Diop noted that the situation in West African countries like Nigeria has been exacerbated by vessel suitability berths availability, which continues to pose a challenge.

He insisted that there was the need for a complementary process to ensure formal audits, standards and regulations,  understanding of aviation fuel supply and continually updating to reflect changes in the supply chain.

 General Manager of JIG, Mark Newstead, argued that product contaminations could result in airport or in-flight incidents with consequences that could include loss of aircraft.
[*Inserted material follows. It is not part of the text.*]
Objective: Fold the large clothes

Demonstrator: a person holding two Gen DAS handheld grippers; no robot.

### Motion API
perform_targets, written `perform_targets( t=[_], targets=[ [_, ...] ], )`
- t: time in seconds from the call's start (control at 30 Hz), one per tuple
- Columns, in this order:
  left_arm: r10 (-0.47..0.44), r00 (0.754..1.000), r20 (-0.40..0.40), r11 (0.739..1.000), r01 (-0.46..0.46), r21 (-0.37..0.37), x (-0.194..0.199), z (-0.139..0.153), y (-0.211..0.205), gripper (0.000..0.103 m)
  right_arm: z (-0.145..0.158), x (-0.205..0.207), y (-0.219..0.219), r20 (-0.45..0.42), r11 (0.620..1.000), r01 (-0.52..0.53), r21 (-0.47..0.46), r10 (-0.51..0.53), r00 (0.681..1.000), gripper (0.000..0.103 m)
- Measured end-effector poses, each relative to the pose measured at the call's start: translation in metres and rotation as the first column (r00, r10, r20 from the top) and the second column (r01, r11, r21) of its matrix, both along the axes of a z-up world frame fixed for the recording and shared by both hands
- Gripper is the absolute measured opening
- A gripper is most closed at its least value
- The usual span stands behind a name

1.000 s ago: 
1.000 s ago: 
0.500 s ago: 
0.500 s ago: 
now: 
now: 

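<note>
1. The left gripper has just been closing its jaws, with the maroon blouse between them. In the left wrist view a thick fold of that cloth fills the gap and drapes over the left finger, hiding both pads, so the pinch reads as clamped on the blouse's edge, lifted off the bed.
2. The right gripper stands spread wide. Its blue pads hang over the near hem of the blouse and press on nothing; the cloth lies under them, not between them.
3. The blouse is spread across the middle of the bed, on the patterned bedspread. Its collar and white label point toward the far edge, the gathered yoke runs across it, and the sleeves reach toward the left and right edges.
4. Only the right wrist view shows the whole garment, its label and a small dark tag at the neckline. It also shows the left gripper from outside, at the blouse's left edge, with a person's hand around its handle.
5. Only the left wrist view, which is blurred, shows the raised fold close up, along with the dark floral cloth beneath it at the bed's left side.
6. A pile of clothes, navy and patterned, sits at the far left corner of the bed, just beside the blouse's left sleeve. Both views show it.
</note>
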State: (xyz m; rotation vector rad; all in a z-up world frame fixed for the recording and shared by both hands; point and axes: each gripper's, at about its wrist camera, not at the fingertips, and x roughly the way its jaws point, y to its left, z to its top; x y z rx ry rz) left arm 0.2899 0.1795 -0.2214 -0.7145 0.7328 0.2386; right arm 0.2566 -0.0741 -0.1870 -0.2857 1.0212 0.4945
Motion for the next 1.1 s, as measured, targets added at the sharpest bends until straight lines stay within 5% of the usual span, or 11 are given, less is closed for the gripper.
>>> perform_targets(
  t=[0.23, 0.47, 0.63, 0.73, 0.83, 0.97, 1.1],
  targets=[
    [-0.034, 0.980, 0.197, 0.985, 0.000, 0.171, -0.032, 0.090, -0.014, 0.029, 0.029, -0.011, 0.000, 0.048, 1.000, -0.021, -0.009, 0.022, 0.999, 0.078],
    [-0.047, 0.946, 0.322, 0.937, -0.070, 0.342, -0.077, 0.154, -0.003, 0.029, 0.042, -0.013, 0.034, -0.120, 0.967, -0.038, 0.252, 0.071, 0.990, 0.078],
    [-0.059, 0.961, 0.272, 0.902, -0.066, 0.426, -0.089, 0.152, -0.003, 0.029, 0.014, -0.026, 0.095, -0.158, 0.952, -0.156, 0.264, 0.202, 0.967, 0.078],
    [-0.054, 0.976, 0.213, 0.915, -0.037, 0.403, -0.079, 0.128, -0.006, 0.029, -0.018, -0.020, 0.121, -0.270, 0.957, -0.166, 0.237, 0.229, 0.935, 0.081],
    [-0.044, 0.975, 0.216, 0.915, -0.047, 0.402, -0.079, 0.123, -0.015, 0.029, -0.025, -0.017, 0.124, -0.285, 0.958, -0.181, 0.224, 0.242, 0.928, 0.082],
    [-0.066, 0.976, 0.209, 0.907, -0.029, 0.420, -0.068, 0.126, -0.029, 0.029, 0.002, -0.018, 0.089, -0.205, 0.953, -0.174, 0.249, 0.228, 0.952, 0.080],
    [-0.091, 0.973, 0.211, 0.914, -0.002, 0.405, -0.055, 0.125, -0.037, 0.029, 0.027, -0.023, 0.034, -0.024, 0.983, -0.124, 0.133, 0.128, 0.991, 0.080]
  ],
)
He noted that overall performance on standards was improving, but that more work  was needed as there were general deficits in areas that required understanding and knowledge of standards.

Head of Good Practice, Fuels & Fuel Handling at the Energy Institute (EI), Martin Hunnybun said that a supplement on sustainable aviation fuel would be issued this  October, adding that the sector is gathering technical feedback for consideration in development of the third edition of the new standard.

Also speaking, Director, Inspections, Monitoring and Safety at Ghana’s National Petroleum Authority (NPA), Esther Anku, said that there were indications of increasing demand for jet fuel, especially with the easing of restriction on travels.

She stressed the need for quality assurance and infrastructure development, noting that Ghana anticipated that players in the industry would improve their efficiency to take advantage of the expected increase in demand.